▶ [Work to complete]
Your answer should be every line with the word "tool", copied from the data below.

[Dataset excerpt]

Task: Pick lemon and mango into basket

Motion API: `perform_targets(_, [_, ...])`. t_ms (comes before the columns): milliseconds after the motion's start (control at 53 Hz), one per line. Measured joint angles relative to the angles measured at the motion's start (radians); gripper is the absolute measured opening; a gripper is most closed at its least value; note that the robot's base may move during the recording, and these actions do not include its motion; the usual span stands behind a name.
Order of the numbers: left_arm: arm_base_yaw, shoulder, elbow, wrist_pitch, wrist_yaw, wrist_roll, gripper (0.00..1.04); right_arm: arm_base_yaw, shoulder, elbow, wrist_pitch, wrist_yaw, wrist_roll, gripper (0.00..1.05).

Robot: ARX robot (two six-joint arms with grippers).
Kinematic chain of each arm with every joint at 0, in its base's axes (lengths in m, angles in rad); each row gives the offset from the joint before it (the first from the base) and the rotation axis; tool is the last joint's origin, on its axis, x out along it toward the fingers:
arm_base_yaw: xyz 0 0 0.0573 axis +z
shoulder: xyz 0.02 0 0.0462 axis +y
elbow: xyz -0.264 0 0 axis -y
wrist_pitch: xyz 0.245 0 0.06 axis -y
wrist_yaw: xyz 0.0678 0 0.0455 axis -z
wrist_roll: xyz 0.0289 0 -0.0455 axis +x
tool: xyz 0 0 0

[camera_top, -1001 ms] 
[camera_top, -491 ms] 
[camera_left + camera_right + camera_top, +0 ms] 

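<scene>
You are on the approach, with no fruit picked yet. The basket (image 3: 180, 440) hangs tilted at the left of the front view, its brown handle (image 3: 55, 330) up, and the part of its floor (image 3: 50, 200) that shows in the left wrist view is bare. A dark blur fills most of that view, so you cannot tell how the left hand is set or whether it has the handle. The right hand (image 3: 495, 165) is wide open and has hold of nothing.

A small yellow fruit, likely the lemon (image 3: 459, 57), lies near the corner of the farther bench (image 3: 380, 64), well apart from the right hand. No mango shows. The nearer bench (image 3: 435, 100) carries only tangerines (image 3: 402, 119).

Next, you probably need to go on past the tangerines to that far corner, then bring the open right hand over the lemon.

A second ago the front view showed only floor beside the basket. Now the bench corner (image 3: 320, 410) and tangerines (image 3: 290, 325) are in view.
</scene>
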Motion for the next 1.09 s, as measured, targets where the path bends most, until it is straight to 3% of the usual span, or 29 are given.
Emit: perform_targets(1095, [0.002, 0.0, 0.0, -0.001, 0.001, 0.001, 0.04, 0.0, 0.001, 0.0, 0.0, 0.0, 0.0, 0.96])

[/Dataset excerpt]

▶ [Answer to the exercise]
Kinematic chain of each arm with every joint at 0, in its base's axes (lengths in m, angles in rad); each row gives the offset from the joint before it (the first from the base) and the rotation axis; tool is the last joint's origin, on its axis, x out along it toward the fingers:
tool: xyz 0 0 0

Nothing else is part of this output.